Bo, yaudah atuh, beralih lg ke kendaraan umum. Kasian, sepi sekarang yang numpang angkot. Ngurangin polusi jg.. Hahaha..

deeshampoqu lalaladududu mengatakan...

yah penyebabnya itu bo, kalo saya mah. tapi saya mah milih senang, karena tak mau menafikan kalau hujan is my season,,heuheuheu. soalnya semua jd agak melambat, agak tidak tergesa-gesa. dan nyamuk2 dirumah saya agak mereda, lebih adem kalo malem (tau sendiri bekasi). hahha..tau deh,,iya sih antara senang dan sedih sebenarnya.

abo si eta tea mengatakan...

gimana gitu?

abo si eta tea mengatakan...

ntar deh, nunggu tata kota nya bener. baru naek angkot :D

abo si eta tea mengatakan...

hmm, it's your season...but this time the season is definitly not mine. heu.

afwan albasit mengatakan...

mun boncengan jeung awewe mah bo asa teu karasa hujan teh...hahahahaha
*pet!!

astri arsita mengatakan...

yah dulu suka kalau hujan, berlamalama di sekolah berlamalama di kampus, kalau hujan sengaja main dulu ke mol karena dengan alasan menunggu hujan reda. sekarang bete, getting huhujan, ulin kahujanan, kalo males huhujanan di imah wae, tidak produktif, bosan. kayak hari ini batal main karena hujan pret! *i wish i had a car huh*

ndoro ndro mengatakan...

karma meurun. leutik na uujanan wae. geus kolot na ripuh.

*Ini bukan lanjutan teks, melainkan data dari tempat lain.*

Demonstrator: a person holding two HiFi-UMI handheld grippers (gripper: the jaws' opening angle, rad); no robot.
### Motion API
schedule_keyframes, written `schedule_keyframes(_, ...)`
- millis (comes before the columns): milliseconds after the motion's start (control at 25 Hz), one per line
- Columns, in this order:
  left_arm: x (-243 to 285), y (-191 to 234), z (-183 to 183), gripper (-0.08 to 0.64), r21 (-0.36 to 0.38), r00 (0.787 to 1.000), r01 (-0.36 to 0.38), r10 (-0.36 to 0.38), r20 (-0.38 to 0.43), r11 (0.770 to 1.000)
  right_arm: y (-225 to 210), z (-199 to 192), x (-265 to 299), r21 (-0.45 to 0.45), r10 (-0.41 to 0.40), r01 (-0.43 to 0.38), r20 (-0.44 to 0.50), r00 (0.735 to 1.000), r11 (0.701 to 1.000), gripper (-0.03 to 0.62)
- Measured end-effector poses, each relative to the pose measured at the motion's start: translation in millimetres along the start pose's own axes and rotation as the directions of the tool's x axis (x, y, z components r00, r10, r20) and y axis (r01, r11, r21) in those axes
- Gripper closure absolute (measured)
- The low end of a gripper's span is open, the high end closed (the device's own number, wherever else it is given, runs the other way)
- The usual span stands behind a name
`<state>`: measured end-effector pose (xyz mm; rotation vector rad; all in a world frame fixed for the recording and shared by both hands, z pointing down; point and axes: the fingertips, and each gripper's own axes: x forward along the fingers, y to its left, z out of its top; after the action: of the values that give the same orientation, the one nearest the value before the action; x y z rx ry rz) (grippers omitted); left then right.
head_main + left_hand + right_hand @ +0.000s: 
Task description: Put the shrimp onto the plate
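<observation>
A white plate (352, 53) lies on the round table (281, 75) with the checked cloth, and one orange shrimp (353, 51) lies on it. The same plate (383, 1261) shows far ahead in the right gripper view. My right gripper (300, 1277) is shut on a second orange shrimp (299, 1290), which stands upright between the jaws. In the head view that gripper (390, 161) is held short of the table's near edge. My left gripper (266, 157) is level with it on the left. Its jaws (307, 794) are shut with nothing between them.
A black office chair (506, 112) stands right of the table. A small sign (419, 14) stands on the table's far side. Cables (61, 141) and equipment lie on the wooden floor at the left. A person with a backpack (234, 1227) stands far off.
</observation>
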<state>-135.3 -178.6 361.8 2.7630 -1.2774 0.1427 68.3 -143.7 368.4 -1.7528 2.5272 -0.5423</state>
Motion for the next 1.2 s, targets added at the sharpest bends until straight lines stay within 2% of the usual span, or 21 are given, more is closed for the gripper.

abo si eta tea mengatakan...

urang mah nyaho na band ti Texas...ngarana Karma to Burn. mun karma meureun mah teuing euy...teu wawuh.

abo si eta tea mengatakan...

enya wan...tapi mun baseuh mah, angger we karasa euy.

afwan albasit mengatakan...

kan jadi haneut

abo si eta tea mengatakan...

neangan tukang sorabi weh mun hayang nu haneut-haneut mah. hehe.